_EXERCISE INSTRUCTIONS_.
Without any pictures, print exactly the lines that run from the start of the data through the line containing "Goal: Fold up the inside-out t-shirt".

_THE RECORDS_.
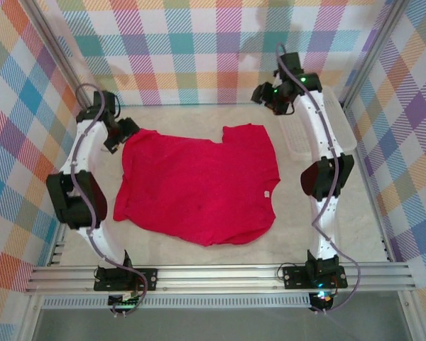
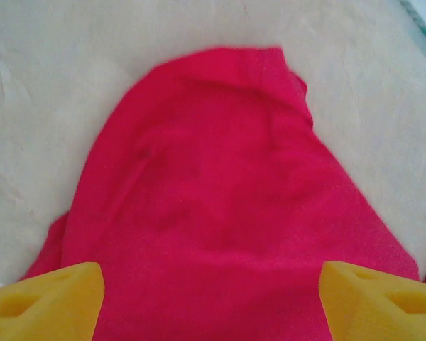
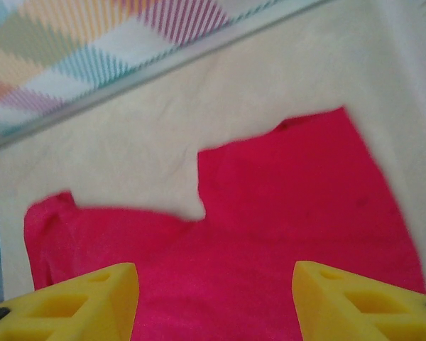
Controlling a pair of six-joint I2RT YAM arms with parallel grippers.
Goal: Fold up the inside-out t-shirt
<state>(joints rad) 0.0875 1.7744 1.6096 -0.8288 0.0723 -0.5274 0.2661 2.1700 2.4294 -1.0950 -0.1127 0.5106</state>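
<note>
The inside-out t-shirt (image 1: 199,185) is bright red and lies spread flat in the middle of the pale table, with a small light label (image 1: 267,193) near its right edge. My left gripper (image 1: 123,133) hovers at the shirt's far left corner. In the left wrist view the shirt (image 2: 220,199) spreads under the left gripper (image 2: 211,302), whose yellow fingers (image 2: 46,302) stand wide apart and hold nothing. My right gripper (image 1: 268,96) is at the back right, beyond the shirt's far edge. In the right wrist view the right gripper (image 3: 214,302) is open above the shirt (image 3: 284,213).
A translucent white bin (image 1: 309,138) sits along the right side under the right arm. Plaid walls (image 1: 199,50) close in the back and both sides. A metal rail (image 1: 213,273) with both arm bases runs across the near edge.
</note>
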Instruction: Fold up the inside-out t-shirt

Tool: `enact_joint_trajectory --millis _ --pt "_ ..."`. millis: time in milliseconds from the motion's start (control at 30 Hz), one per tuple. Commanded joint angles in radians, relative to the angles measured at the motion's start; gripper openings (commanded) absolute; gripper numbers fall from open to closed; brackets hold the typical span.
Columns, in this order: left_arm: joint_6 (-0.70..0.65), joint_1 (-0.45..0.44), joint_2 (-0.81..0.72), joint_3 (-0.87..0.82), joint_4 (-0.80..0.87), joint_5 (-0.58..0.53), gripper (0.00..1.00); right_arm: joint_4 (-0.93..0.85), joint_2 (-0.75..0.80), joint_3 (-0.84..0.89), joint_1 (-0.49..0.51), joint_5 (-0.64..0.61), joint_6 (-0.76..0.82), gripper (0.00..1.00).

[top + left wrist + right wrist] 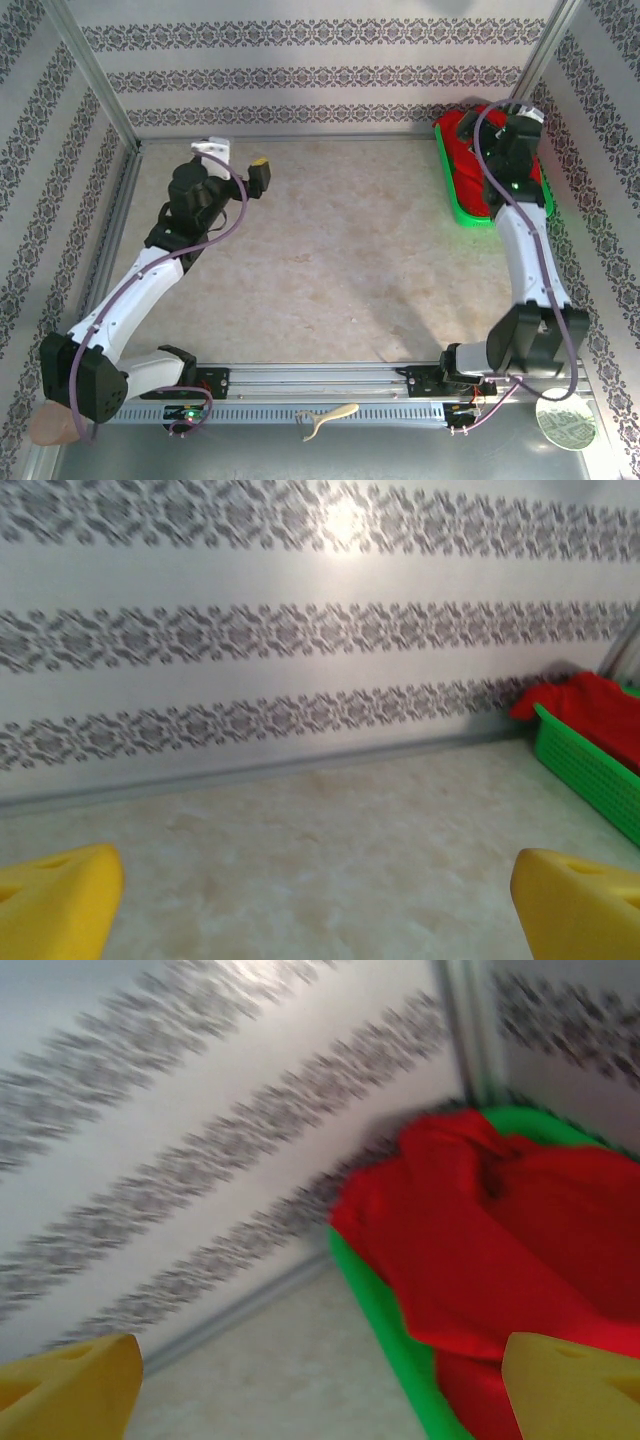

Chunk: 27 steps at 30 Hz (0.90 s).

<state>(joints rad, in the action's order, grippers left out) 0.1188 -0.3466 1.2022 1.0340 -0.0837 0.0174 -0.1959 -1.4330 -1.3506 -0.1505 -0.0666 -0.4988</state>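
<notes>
Frankly, the task has barely begun. The t-shirt lies bunched in the green basket at the far right corner of the table. It is a crumpled red heap that rises to the rim, and none of it is out on the table. No print or lettering shows, but the right wrist view is blurred, so I cannot tell which face is outward.

The right gripper hovers over the basket, its yellow fingers spread wide with nothing between them. It points down at the cloth and the basket's near rim but, as far as I can judge, touches neither. The left gripper hangs over the far left part of the table, well apart from the basket. Its fingers are also wide and empty, and it faces the patterned back wall.

So nothing is done. By my reckoning, what is left is to grip the shirt, lift it out, spread it flat on the bare table and then make the folds. The first grasp looks to be the right arm's job, since it is above the heap.
</notes>
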Motion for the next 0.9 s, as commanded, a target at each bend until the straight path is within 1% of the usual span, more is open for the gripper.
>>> enact_joint_trajectory --millis 0,200,367,433,600,733,767,800,867 --pt "0.053 -0.049 0.046 0.050 0.191 -0.054 0.99 -0.232 -0.125 -0.107 -0.015 -0.149 -0.023 0.92" --pt "0.102 -0.128 0.082 0.032 0.166 -0.057 0.99 -0.314 -0.323 -0.277 -0.030 -0.251 -0.055 0.93" --pt "0.189 -0.169 0.089 -0.038 0.069 0.007 0.99 -0.375 -0.508 -0.452 -0.033 -0.358 -0.050 0.94" --pt "0.198 -0.183 0.094 -0.058 0.036 0.019 0.99 -0.411 -0.582 -0.533 -0.036 -0.386 -0.048 0.95" --pt "0.222 -0.192 0.109 -0.102 -0.051 0.038 0.99 -0.524 -0.751 -0.735 -0.050 -0.391 -0.075 0.98" --pt "0.231 -0.194 0.138 -0.119 -0.103 0.055 0.99 -0.596 -0.874 -0.865 -0.068 -0.339 -0.123 0.98" --pt "0.231 -0.193 0.145 -0.120 -0.103 0.062 0.99 -0.610 -0.899 -0.888 -0.073 -0.323 -0.140 0.97" --pt "0.230 -0.194 0.146 -0.119 -0.103 0.066 0.99 -0.612 -0.918 -0.900 -0.076 -0.302 -0.146 0.94" --pt "0.224 -0.193 0.148 -0.119 -0.092 0.070 0.99 -0.609 -0.940 -0.910 -0.086 -0.249 -0.153 0.80"
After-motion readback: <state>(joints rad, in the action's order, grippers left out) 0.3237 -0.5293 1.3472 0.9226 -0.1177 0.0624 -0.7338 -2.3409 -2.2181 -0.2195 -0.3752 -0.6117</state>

_TASK OUTPUT_.
Controlling a pair of six-joint I2RT YAM arms with parallel grippers.
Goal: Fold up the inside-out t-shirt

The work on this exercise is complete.